À un moment où tout le monde s’accorde à dire qu’il faut revitaliser les centres bourgs en y ramenant de l’habitat et des services de proximité (comme les commerces), on fait le choix inverse quitte à déséquilibrer tout le fonctionnement urbain, social et environnemental de la commune.

Tout ceci démontre qu’en se précipitant pour donner satisfaction à des intérêts particuliers, on prend le risque de mettre à mal le vivre ensemble et par là même l’intérêt général de la communauté mimizannaise.

Dernier commentaire

  • treguier
    31 janvier 2014 at 18 h 30 min Répondre

    Bjr Xavier , il fallait bien, un moment ou un autre, rattraper le temps perdu.
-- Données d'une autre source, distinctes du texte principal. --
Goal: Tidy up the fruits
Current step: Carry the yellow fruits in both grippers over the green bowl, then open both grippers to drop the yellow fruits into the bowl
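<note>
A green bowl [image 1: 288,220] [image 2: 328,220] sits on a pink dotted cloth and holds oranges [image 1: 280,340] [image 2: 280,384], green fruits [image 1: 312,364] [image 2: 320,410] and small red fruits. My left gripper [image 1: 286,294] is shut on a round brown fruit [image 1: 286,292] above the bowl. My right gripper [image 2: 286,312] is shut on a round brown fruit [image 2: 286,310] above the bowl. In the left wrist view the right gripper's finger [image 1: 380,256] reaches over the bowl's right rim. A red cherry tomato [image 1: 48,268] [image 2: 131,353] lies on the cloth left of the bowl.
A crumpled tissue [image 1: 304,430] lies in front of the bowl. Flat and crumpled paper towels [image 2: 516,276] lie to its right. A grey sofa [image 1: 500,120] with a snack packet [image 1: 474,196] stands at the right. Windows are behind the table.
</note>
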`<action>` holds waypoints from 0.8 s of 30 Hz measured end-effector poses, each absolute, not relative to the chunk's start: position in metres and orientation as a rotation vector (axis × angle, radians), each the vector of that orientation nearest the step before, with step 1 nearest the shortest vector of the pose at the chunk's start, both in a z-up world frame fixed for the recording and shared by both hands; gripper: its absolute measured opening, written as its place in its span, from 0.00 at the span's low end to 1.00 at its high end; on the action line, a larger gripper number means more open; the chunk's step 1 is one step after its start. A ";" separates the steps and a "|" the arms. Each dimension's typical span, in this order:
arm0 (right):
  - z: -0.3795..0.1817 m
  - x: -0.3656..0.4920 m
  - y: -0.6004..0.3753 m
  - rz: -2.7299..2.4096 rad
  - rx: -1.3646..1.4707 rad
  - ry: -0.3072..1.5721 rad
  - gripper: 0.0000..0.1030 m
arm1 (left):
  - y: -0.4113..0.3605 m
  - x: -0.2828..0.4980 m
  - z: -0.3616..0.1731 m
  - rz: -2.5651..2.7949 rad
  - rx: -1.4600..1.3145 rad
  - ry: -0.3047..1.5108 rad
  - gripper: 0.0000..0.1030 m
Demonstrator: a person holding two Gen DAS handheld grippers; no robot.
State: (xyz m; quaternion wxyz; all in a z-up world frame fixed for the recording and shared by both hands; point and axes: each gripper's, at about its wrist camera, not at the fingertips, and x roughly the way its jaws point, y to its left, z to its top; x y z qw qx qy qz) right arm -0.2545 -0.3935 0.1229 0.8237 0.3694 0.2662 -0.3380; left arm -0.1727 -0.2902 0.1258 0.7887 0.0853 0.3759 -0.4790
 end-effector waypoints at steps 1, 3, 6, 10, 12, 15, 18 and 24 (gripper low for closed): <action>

Le nombre de dossiers immobiliers refusé par le prédécesseur de Mr PLANTIER, et j’en parle en connaissance de cause, est assez impressionnant, en autre préemption de l’ancien Crédit Lyonnais pour en faire un parking, le terrain ou se trouve actuellement MAISADOUR, préempté et revendu à MAISADOUR, etc….Mimizan a « loupé » et perdu beaucoup de temps pour son développement, même en centre bourg.
    J’attends donc ton programme avec impatience…. Cordialement Pierrick

    • Mimizan Avenir
      2 février 2014 at 11 h 21 min Répondre

      Nous n’avons pas la prétention de penser que tout était mieux avant et qu’il faudrait condamner tout ce qui est fait aujourd’hui. Néanmoins ce qui a été fait sur le bourg ces dernières années conduit inévitablement à une dévitalisation rapide du centre si l’on ne trouve pas rapidement une alternative.
      Une collectivité n’est pas un opérateur immobilier comme les autres.
      Elle doit avoir en permanence en point de mire l’intérêt général et la construction équilibrée de la ville.
      Pour les deux exemples que tu cites, l’implantation de Maïsadour et le terrain situé sur l’emplacement de l’ancien Crédit Lyonnais, ce sont bien ces principes qui ont guidé les préemptions. Pour Maïsadour, c’était la volonté de renforcer l’attractivité commerciale du centre bourg et plus particulièrement, de l’avenue de Bayonne. Pour le Crédit Lyonnais c’était sous tendu par l’implantation d’un projet d’équipement public.
      Nous ne pouvons que déplorer que rien n’est été fait durant ce mandat sur ce terrain car l’objet n’était pas la réalisation d’un parking.
      Tu aurais pu citer la préemption qui a conduit à la construction de la crèche, les réserves foncières qui ont conduit en leur temps à la réalisation du centre des Ormes, aux lotissements – situés en plein centre bourg – qui ont permis d’y ramener des habitants, des terrains acquis par la collectivité pour l’implantation de Weldom, les terrains acquis pour relier l’activité de l’avenue de l’Abbaye avec les Ormes et qui, aujourd’hui, n’a toujours pas été réalisée.
      La collectivité s’inscrit dans la durée et elle doit trouver des partenariats avec des opérateurs privés pour participer à l’accomplissement de ses objectifs dans le respect des intérêts des opérateurs. Elle ne doit pas être à la remorque des seuls intérêts privés dont les objectifs sont souvent à court terme et antinomiques avec les l’intérêt général, exemple de ce qui est en train de se passer à Mimizan Plage sur les Hournails.
      Je te remercie pour ta contribution et je t’invite à nous suivre. Notre programme sera progressivement présenté sur le site dans les semaines qui viennent. Une chose est sûre. C’est qu’il s’inscrira dans ces principes de priorité à l’intérêt général et dans la construction de partenariats équilibrés avec les acteurs privés, afin que chacun puisse y trouver son intérêt.